Return each line in the records below that includes "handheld".
+++++
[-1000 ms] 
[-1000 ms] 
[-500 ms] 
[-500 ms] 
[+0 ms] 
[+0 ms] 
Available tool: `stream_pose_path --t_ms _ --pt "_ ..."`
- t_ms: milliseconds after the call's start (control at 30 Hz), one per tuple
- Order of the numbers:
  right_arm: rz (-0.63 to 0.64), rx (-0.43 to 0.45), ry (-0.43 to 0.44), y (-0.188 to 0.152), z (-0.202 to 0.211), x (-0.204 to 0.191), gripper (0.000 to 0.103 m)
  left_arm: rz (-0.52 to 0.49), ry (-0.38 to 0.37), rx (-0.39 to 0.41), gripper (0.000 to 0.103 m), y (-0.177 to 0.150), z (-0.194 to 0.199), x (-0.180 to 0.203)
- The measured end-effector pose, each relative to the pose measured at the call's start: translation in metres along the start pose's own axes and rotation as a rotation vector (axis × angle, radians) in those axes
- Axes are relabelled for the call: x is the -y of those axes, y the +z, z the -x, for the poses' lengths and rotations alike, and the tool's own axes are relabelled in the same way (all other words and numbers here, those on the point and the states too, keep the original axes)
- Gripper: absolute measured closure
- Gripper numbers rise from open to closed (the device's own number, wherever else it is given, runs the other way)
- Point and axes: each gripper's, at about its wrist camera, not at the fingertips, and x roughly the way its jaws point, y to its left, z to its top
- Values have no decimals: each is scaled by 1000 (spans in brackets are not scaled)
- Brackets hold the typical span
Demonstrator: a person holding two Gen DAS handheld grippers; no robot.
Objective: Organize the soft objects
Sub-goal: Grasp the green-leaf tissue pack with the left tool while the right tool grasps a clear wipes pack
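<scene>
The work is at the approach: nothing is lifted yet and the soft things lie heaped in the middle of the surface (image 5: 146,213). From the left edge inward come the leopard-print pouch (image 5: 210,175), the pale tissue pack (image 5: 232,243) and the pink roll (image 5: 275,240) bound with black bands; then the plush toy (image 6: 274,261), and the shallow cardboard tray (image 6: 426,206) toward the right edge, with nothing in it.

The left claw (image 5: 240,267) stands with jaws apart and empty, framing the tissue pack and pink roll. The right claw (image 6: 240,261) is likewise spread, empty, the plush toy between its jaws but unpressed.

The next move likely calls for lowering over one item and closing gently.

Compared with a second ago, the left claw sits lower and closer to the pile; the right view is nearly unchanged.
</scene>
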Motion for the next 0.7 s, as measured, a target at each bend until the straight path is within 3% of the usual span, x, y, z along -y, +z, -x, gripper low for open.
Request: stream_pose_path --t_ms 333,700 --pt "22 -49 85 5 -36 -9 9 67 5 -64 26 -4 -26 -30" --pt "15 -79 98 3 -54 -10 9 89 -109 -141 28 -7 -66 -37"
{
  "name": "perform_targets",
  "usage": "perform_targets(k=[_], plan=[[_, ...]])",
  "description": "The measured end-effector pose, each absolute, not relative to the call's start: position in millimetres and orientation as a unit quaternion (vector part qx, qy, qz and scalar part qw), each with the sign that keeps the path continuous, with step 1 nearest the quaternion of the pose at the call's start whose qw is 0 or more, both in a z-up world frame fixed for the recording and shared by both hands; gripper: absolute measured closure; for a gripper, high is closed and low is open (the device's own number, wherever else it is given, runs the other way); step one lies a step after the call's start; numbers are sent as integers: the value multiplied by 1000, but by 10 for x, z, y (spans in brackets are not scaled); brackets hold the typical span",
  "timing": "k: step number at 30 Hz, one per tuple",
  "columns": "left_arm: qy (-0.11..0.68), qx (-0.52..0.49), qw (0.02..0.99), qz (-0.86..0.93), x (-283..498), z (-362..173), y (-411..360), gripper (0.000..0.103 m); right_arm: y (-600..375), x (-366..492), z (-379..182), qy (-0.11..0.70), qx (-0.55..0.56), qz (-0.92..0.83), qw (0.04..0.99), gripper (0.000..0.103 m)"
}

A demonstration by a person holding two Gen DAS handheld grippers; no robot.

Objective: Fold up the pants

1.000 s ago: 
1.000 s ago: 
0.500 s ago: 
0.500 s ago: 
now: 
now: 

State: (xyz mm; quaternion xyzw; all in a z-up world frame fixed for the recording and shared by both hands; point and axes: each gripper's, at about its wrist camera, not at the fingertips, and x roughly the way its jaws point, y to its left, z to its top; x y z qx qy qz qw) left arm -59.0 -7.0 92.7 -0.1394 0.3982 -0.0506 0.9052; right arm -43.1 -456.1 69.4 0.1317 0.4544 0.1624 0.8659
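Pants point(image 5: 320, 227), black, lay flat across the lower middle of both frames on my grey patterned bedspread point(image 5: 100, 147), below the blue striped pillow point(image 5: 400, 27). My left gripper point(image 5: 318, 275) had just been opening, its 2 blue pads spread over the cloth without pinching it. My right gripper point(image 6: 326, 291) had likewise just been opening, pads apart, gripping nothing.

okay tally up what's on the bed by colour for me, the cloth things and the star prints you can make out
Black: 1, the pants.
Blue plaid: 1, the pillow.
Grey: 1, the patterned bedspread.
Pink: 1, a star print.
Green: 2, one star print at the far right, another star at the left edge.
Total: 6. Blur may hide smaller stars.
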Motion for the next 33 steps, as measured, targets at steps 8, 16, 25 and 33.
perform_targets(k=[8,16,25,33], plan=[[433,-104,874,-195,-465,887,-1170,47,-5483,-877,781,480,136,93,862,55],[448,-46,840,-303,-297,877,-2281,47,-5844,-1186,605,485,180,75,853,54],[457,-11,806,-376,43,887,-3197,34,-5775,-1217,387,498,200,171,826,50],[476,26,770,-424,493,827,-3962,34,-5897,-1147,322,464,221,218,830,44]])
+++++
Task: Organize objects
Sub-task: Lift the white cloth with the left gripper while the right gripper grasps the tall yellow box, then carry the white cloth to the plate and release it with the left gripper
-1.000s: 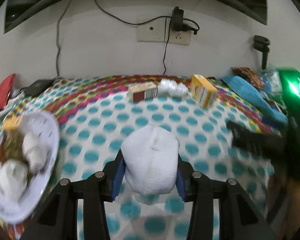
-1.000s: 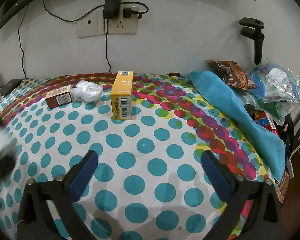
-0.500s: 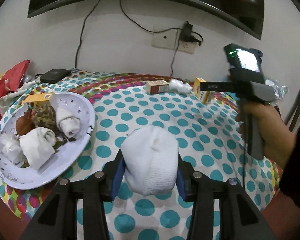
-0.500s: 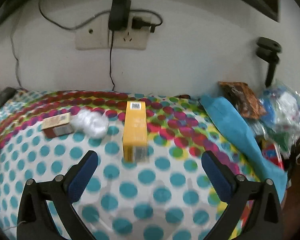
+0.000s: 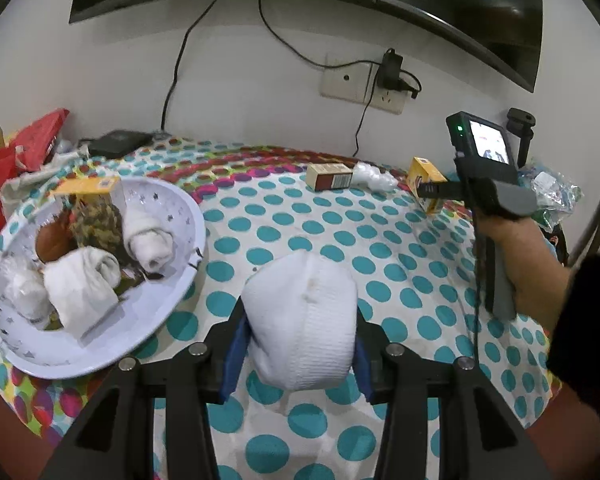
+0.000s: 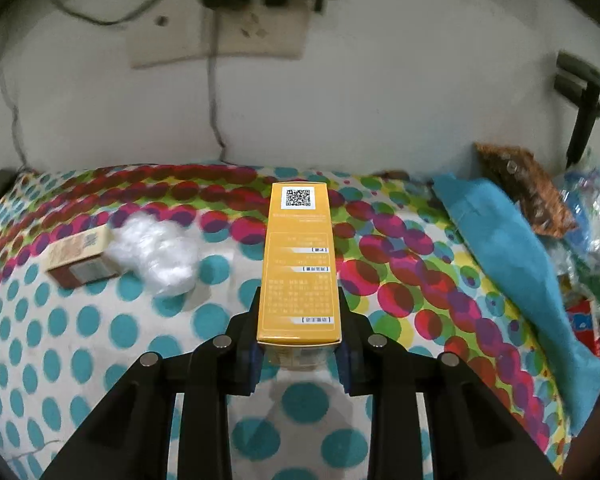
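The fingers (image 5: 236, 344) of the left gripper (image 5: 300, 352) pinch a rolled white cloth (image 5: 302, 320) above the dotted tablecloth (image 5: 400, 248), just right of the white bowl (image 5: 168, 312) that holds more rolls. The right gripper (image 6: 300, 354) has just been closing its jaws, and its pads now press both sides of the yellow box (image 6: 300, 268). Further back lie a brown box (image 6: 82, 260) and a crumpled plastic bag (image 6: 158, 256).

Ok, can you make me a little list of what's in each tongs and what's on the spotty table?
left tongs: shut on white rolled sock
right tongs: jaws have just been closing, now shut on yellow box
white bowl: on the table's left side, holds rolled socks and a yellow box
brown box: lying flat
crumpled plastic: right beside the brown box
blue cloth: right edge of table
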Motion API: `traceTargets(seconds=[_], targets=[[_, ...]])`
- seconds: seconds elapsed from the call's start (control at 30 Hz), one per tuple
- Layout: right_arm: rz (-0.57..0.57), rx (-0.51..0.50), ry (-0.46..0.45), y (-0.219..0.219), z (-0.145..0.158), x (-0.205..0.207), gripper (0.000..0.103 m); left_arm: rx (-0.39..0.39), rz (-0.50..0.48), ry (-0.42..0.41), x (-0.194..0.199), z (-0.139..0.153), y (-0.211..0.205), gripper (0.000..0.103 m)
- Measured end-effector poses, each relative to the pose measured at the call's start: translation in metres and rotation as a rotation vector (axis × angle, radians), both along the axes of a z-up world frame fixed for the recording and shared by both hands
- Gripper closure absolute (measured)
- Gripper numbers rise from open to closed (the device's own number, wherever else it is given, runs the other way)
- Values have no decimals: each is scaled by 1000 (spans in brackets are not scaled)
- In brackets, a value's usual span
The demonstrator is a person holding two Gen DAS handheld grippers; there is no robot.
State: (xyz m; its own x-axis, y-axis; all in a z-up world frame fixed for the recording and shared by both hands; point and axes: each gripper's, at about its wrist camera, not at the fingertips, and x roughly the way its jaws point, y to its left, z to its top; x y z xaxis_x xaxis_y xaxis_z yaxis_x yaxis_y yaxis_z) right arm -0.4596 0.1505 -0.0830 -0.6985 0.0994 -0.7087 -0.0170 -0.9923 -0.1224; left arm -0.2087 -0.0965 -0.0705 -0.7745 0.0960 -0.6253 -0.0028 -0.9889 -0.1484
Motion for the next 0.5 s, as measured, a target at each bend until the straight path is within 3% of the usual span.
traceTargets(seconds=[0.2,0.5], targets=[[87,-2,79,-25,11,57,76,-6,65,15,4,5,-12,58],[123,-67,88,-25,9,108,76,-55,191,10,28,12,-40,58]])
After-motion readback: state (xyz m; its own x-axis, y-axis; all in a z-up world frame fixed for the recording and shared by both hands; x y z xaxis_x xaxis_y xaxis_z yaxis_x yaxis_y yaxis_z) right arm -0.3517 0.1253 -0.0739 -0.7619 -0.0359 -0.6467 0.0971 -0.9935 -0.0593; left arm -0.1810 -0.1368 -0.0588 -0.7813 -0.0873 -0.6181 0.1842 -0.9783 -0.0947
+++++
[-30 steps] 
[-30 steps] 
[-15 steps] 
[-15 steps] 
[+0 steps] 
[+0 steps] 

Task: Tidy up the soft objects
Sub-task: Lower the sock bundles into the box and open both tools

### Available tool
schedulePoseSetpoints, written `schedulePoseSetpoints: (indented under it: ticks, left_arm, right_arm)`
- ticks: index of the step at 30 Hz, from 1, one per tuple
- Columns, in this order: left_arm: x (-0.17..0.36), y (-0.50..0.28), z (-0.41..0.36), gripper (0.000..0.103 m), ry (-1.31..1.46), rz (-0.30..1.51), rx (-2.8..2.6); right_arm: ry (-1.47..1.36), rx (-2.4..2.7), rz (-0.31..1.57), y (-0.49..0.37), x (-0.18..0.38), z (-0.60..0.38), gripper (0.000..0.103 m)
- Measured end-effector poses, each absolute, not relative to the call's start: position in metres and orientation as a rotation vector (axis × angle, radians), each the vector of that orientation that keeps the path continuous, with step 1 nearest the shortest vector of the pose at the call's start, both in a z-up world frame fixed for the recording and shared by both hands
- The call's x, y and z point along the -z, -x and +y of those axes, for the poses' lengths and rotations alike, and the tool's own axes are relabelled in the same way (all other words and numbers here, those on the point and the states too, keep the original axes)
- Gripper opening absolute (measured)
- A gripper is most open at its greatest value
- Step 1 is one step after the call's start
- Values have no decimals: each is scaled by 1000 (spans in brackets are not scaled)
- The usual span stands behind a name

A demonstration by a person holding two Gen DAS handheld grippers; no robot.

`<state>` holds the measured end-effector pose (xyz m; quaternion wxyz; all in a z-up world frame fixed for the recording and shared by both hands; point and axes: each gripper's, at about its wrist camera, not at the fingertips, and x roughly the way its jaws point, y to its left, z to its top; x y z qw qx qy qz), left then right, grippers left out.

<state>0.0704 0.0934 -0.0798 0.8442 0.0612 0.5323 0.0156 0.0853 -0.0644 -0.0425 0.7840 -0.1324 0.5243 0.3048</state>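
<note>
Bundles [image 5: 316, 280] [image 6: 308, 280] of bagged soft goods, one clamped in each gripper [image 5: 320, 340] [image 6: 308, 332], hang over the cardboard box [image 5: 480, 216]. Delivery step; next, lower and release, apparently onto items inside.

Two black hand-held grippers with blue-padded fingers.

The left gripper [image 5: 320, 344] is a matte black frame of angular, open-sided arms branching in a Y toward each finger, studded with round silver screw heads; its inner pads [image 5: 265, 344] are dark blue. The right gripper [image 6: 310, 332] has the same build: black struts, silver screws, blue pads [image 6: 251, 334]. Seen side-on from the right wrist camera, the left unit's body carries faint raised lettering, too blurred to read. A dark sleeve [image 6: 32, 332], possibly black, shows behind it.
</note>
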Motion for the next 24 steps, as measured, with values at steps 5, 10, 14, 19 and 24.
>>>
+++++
*SOLVED EXERCISE*
Demonstrator: a person holding two Gen DAS handheld grippers; no robot.
A demonstration by a person holding two Gen DAS handheld grippers; no robot.
The demonstrator is a person holding two Gen DAS handheld grippers; there is no robot.
A demonstration by a person holding two Gen DAS handheld grippers; no robot.

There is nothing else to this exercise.